You may have been a bit short with your "well matches then" but that's what I would probably do, although my DM (if still around) would have wanted to help and wanted to sing happy birthday to her grandchild. You said thank you and left, absolutely fine,

Roastiesarethebestbit · 13/04/2024 20:50

I can’t see the big deal. She told you she’d bought a pie. She then dished up the pie. You had some cake, and so
did your siblings. You all sang happy birthday. This all sounds fairly standard to me. Family birthdays in my family always have pudding AND birthday cake! Excessive maybe, but it’s a party! Sorry but it sounds like you were being ungrateful and a bit of a drama lama/reverting to teenager.

Aquamarine1029 · 13/04/2024 20:52

Mischance · 13/04/2024 20:46

I am struggling to work out what the problem is and why you were rude to her

Getting rid of your daughter's dinner before she even had a chance to finish eating is just the tip of the iceberg. You struggle to see how that's odd and very rude?

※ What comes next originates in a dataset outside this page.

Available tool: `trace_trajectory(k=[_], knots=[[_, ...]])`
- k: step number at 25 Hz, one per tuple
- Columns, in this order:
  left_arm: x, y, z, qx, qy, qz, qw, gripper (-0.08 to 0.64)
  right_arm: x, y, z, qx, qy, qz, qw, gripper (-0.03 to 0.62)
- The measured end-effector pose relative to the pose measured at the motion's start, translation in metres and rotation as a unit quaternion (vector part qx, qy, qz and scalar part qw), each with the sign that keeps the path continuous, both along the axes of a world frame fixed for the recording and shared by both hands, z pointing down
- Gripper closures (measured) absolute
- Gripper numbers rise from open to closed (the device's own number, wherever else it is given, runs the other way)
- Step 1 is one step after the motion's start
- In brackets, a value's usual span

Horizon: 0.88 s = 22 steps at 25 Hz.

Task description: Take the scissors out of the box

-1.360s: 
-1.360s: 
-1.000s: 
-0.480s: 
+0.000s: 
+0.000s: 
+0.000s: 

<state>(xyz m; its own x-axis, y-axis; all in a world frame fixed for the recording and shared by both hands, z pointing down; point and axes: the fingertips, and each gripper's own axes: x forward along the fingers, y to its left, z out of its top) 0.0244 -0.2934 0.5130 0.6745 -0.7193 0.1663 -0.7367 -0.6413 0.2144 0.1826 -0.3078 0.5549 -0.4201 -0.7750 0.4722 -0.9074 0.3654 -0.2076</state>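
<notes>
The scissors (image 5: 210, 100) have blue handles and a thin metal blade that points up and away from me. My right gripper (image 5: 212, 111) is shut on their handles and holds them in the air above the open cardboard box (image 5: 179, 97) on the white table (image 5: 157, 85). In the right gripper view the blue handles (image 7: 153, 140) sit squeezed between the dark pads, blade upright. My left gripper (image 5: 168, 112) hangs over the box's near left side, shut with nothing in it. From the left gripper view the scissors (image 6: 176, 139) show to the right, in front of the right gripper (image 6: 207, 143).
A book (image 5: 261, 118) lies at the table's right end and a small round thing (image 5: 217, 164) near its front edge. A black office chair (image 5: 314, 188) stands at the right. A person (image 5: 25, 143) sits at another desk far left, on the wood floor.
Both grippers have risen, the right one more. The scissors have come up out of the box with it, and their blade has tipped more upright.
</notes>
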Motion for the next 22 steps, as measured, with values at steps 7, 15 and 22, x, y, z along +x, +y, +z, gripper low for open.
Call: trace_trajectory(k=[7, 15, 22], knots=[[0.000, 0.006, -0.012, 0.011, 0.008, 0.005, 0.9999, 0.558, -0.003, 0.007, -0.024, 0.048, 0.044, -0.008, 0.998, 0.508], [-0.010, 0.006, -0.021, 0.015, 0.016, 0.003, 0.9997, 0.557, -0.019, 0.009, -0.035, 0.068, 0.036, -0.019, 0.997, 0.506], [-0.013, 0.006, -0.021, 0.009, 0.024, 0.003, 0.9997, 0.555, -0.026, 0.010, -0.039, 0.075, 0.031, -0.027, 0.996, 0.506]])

splashofcolour · 13/04/2024 20:55

LittleBearPad · 13/04/2024 20:43

I wouldn’t have assumed the cake was pudding.

Really? I'd be sick at the thought of both...

comfyshoes2022 · 13/04/2024 20:57

Cbljgdpk · 13/04/2024 20:33

It does sound odd; why did they clear the table if you hadn’t finished? It does sound like your DM wanted apple pie over the cake and I don’t really understand why. Perhaps she doesn’t like the cakes you make? But very odd way to avoid eating it.

I agree with this. It’s weird behaviour. Like obviously a six year old is going to be sad she’s not getting a cake with candles.